Consider these alarming facts:

  1. Real estate is a highly leveraged business. With plentiful loans at zero percent and plentiful investment opportunities in New York City real estate, there is a huge temptation to leverage to the hilt. As a developer, you use 10% of your equity and reap all the benefits of the (very rapid) appreciation. If interest rates creep up, even slowly, some projects will be in trouble.

  2. New York real estate is a tricky business. It’s not an accident that so many companies are family-owned, where the tricks of trade pass from one generation to the next. Now, there are plenty of newcomers who have never been tested by a downturn. Increasingly, new developers are foreign-based.

  3. Foreign money has been dominant in pushing New York real estate prices, definitely at the high end, but in the mid-market range, as well. There are plenty of problems with that. The New York Times did an investigative report recently, looking into shell companies that do such purchases.
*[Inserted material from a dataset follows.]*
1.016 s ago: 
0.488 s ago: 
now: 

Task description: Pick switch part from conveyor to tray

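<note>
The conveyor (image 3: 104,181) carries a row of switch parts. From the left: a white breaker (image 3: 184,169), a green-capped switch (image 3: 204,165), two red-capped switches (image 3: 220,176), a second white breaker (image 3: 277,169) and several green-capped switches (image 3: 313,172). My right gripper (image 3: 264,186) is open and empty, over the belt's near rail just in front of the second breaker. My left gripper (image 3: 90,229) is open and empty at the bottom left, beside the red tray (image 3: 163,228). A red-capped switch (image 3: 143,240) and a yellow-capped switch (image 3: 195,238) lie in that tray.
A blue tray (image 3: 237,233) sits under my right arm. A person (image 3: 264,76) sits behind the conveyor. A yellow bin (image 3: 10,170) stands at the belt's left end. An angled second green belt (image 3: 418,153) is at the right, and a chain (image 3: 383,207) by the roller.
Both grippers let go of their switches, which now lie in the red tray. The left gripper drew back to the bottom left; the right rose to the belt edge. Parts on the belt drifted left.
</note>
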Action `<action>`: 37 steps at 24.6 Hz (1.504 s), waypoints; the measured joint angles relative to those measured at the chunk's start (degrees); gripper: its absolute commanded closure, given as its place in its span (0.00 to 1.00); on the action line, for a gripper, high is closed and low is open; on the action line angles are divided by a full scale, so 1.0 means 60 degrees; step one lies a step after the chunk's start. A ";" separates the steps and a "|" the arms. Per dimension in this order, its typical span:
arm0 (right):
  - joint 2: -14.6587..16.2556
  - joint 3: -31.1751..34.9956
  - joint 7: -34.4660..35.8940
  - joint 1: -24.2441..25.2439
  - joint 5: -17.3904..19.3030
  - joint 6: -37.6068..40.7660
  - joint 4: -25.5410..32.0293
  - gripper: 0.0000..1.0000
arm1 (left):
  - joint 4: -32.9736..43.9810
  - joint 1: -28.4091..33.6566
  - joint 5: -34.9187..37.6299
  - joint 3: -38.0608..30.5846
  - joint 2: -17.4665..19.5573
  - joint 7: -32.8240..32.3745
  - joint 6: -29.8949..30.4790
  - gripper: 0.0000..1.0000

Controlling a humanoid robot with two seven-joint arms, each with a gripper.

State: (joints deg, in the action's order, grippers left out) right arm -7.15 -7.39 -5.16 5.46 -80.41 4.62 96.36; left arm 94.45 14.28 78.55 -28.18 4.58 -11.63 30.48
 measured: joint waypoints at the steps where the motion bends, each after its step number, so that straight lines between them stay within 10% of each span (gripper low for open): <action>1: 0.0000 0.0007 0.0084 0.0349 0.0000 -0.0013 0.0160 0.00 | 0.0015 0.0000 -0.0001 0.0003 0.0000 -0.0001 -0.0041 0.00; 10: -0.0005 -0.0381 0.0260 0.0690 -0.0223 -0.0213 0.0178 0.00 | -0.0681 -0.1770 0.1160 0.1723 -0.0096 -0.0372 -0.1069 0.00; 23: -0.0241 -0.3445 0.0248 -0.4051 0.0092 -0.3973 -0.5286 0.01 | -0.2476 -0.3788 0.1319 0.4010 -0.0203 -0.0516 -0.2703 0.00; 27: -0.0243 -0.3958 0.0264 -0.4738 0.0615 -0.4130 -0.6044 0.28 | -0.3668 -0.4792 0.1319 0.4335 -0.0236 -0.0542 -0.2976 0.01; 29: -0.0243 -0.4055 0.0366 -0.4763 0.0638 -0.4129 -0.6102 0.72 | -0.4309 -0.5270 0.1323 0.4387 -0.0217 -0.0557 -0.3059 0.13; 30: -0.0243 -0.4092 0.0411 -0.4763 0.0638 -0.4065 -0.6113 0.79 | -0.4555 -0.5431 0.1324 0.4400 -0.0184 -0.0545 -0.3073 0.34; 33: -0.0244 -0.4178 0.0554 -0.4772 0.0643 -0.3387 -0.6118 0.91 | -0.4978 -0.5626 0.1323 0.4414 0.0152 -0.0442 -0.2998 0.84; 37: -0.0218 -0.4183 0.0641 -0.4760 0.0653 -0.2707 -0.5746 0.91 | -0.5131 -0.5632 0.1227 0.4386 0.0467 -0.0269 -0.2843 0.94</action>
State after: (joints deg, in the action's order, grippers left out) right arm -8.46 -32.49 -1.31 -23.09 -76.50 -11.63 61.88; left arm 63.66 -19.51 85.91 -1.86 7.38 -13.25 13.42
But aside from tax cheats, money launderers and other unsavory characters who come under scrutiny by the authorities in their own countries as well as in the U.S., there is a stark economic reality: With lower oil prices there will be fewer petrodollars sloshing about, and if the Fed starts tightening liquidity, there will be far less cash floating around both in the U.S. and abroad.

  4. Housing markets tend to be stable—even though not rock-hard, as the 2008 financial crisis demonstrated. However, many properties in New York City are bought as an investment and rented out by absentee landlords. Such owners will be quicker to sell if their investment strategy doesn’t pan out.

  5. For all the attraction of New York City, and the stream of job creation, it is still a very costly place to do business—and becoming costlier by the day. The American Legislative Exchange Council (granted, a conservative think tank) ranked New York last among U.S. states in terms of competitiveness. As the city gets more crowded and its aging infrastructure creaks on, the quality of life will also deteriorate.

  6. An influx of Chinese buyers and developers should also ring some alarm bells. Three decades ago it was the newly wealthy Japanese who snapped up US properties, including, notoriously, New York City real estate. They soon discovered that they were buying at a peak and had to liquidate their holdings at a trough.

None of these factors alone will spell disaster for the city. But coming together they will, and a Fed interest rate hike—even if very modest—could trigger a market implosion.

The Fed is facing a nasty dilemma. The bubbles are there and, judging by the frenetic construction activity in New York City, they probably can’t be deflated in an orderly and painless manner. And, unlike a bubble in the stock market, once a real estate bubble starts to lose air, even resuming pumping money into the banking system won’t stop the process. In general, with interest rates already at zero, and fiscal policy effectively paralyzed, the authorities have almost no ammunition left.

New York City is not the whole of the U.S., as national politicians like to note. True enough, but its GDP is equal to nearly 10% of national GDP and it is also the nation’s financial and banking center. Just as in the 1970s, when New York City’s dark days corresponded to Wall Street’s lowest ebb of investment activity, the deflation of the city’s massive real estate bubble will certainly be felt negatively by the rest of the country.